“Im Nachhinein betrachtet, war es nicht so wichtig
Doch es fickt nun mal deinen Kopf, wenn du noch nicht gefickt bist”
Antilopengang „Bang Bang“
Sexualität in der Lebenswelt Jugendlicher (und darüber hinaus) zeigt sich als zwischen Überdosis und Tabu hin und her gerissen.
Von der Krone-Seite-7, über Werbung bis hin zu einschlägigen Internetseiten, ist Sexualität eine Rauschquelle, deren Zugang sehr leicht zu bekommen ist. Gleichzeitig wartet auf der anderen Seite ein Tabu, über das geschwiegen wird. Wenn es um die individuelle Gestaltung, das Entdecken & Erleben von Sex abseits von comic-hafter Übersteigerung und um Ängste & Hoffnungen geht, fehlen oft die Worte, ebenso wie geduldige Gesprächspartner*innen. Die Erwartung alles zu wissen bevor man es erfahren kann, sorgt bei jungen Menschen für großen Druck. Verstärkt wird dieser Druck durch explizite Bilder zu allen möglichen Fantasien, die sich im Internet finden lassen.

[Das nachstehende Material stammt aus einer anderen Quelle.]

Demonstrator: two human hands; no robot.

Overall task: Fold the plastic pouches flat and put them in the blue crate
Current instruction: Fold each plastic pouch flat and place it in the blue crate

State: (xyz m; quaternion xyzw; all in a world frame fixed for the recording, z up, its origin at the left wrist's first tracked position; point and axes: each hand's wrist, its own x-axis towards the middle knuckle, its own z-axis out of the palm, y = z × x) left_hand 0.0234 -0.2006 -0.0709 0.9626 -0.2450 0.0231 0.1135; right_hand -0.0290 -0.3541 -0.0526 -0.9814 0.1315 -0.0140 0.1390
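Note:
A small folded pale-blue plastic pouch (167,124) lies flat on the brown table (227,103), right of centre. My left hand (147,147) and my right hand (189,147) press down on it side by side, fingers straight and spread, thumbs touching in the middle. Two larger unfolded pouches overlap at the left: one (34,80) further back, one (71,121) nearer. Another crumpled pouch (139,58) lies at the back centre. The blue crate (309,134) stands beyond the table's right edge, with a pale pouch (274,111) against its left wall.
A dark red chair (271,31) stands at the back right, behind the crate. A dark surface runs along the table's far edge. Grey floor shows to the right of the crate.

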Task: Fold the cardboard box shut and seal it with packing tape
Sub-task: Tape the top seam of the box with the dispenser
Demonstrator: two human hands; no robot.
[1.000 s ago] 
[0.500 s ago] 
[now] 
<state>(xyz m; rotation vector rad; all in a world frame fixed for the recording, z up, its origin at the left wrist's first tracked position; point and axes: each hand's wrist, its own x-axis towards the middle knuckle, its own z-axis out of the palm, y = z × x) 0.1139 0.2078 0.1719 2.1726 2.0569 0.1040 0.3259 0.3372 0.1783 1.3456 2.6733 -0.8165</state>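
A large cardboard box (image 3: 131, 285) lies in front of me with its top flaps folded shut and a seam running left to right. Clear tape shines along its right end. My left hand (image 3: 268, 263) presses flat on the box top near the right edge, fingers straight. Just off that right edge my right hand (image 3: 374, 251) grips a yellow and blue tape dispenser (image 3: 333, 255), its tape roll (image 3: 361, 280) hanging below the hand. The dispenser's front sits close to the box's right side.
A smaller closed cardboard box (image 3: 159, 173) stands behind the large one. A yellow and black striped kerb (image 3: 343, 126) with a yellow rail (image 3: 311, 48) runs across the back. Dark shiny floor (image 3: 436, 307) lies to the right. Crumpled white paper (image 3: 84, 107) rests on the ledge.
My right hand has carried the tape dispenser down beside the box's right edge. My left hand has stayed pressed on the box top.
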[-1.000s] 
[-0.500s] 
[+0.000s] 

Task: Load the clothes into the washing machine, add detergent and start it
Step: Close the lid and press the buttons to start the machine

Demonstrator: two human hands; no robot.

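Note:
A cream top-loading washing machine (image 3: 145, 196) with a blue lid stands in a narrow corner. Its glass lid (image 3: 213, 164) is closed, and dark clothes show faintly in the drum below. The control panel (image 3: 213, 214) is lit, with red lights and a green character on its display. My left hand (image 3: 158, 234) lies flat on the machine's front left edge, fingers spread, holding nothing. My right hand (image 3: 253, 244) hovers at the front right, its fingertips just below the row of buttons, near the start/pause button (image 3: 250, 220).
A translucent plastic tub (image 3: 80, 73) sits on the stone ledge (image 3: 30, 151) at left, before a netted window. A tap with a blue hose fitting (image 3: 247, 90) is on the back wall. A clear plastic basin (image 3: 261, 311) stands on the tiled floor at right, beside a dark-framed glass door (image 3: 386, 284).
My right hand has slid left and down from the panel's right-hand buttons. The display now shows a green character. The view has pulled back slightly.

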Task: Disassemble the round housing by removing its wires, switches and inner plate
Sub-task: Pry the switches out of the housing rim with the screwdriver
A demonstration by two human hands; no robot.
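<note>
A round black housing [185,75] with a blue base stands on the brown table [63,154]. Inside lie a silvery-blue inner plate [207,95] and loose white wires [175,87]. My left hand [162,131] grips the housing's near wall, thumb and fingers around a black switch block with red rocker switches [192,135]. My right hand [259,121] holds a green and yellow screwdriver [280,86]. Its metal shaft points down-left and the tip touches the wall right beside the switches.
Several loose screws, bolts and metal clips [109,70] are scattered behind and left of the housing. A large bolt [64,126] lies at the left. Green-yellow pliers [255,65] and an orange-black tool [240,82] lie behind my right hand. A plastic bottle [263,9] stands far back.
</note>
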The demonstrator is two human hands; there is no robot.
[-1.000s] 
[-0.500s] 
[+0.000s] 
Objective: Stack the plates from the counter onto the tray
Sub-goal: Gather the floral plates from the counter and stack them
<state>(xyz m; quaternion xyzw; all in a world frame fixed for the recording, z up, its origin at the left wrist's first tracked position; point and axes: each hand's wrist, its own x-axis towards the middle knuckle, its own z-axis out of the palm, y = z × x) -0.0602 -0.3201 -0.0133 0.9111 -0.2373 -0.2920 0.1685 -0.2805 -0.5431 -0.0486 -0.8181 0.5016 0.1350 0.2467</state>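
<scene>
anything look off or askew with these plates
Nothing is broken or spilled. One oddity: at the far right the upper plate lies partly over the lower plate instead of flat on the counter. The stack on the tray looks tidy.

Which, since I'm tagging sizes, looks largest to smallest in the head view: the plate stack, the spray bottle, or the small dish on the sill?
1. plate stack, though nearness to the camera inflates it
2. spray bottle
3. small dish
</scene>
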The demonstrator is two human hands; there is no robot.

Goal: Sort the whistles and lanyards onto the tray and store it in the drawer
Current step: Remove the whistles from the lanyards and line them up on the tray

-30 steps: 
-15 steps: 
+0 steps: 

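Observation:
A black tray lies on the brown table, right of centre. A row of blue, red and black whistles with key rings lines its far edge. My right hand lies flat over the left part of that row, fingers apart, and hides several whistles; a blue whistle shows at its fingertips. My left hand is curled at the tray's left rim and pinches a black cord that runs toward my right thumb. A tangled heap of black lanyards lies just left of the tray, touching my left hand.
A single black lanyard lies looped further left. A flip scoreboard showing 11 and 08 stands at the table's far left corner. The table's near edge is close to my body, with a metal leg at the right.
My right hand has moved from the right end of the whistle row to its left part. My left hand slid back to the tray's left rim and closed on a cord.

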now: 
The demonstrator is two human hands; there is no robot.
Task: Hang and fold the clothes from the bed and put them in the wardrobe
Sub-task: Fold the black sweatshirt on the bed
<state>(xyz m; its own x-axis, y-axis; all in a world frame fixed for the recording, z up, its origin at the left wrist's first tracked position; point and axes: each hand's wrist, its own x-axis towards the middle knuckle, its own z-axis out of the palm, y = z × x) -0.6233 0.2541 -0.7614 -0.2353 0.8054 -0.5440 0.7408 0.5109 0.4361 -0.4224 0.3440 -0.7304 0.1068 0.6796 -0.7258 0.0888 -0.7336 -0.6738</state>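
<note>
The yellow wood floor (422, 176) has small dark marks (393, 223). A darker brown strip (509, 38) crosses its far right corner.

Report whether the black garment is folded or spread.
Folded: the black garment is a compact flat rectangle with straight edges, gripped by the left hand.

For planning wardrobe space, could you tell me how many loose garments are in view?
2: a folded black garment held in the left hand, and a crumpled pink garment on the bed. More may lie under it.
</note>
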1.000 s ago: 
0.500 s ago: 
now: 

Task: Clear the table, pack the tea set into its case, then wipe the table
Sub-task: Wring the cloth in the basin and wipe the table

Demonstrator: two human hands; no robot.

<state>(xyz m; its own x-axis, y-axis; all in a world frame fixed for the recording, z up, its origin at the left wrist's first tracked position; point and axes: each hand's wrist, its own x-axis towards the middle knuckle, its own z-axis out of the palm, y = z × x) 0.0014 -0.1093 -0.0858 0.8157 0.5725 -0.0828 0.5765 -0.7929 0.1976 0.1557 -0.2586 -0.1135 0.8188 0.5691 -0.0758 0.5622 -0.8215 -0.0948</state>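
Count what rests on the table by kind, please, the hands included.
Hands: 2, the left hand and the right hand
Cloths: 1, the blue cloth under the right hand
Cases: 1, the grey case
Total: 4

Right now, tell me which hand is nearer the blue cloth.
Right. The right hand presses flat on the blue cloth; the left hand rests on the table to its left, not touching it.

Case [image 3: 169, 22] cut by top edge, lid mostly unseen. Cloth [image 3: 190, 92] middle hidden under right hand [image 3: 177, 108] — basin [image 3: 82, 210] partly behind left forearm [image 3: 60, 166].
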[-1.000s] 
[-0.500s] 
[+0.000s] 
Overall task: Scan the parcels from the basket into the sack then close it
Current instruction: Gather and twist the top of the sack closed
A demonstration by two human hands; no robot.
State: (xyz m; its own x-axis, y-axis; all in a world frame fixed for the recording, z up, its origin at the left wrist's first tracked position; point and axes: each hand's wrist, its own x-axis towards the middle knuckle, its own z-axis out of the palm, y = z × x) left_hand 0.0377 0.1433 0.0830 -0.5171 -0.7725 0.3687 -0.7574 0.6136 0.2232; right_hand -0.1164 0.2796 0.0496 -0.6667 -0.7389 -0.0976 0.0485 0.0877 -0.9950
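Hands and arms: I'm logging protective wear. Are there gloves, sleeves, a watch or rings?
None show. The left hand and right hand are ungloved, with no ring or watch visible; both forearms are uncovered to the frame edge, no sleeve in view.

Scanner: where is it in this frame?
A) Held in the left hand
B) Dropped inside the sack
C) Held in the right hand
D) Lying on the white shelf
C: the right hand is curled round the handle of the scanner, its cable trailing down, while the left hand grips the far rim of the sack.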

„Der Geschlechtsverkehr war dumm, erst aufgeregt, Potenzproblem
Bin nach zehn Sekunden gekommen, fing nach zwanzig an mich zu schämen
Aber hab‘ am nächsten Tag den Brüdern dann erzählt
Dass ich jetzt voll der geile Ficker bin und weiß wie alles geht“
Antilopengang „Bang Bang“
Das Thema Sexualität erlebte dieses Jahr ein besonderes Frühlingserwachen. Die wohl sichtbarste Konsequenz war das fast vollständige Verschwinden von Kennenlernen, Anbandeln, händchenhaltend Spazieren, am Parkbankerl knutschen, etc… aus dem öffentlichen Raum. Wenn das Recht nach Punkt und Beistrich befolgt wurde, auch aus den Privaträumen, denn wenn man mit der neuen Liebe nicht schon zusammenwohnte, hieß es “Abstand halten”.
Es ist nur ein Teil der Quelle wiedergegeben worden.